Exercise details: Every line in the data below from the one containing "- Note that" down to the one containing "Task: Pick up", both included, must be retyped exactly; no other line is to appear.
Information supplied: Begin
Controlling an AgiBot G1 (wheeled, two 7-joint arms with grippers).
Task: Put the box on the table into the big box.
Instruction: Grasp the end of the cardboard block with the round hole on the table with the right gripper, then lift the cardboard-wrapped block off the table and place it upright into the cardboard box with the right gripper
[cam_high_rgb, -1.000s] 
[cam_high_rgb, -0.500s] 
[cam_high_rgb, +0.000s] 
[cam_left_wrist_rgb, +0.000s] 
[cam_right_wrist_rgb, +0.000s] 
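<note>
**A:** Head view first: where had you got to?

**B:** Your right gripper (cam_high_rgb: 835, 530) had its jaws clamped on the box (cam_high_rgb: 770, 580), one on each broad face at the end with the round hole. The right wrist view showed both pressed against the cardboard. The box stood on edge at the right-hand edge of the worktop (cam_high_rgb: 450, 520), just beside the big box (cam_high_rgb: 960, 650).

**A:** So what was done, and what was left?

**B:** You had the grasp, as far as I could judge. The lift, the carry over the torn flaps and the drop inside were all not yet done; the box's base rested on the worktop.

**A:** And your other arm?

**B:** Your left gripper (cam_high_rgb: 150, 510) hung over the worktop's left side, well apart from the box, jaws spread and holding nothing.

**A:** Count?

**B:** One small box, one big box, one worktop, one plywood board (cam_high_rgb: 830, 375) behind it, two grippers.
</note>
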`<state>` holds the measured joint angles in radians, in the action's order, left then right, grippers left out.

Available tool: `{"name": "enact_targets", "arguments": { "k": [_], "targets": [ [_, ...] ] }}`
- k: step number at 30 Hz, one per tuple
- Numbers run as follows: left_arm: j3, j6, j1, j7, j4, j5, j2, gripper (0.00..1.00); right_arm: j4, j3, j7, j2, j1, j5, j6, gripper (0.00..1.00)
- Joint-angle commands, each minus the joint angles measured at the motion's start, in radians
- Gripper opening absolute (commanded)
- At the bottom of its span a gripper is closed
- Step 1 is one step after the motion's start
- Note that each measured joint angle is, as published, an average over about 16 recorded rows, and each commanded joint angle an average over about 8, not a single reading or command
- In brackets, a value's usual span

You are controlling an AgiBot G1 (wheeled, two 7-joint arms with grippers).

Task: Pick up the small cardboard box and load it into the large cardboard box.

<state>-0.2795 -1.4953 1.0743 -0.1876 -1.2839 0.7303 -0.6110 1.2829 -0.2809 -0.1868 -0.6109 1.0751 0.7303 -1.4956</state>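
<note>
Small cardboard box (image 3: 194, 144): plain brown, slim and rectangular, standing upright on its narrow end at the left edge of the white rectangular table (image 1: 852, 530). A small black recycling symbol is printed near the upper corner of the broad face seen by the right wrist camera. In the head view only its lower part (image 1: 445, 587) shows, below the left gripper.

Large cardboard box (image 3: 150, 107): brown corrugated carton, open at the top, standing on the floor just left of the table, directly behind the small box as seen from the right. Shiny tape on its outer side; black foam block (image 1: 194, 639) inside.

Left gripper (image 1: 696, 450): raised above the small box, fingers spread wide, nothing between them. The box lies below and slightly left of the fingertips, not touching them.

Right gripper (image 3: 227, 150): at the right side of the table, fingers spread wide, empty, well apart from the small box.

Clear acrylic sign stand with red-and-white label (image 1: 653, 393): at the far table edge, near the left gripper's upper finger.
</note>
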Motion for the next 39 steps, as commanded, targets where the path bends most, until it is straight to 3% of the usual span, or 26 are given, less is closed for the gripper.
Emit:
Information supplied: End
Exercise response:
- Note that each measured joint angle is, as published, an average over about 16 recorded rows, and each commanded joint angle an average over about 8, not a single reading or command
- In brackets, a value's usual span

You are controlling an AgiBot G1 (wheeled, two 7-joint arms with grippers).

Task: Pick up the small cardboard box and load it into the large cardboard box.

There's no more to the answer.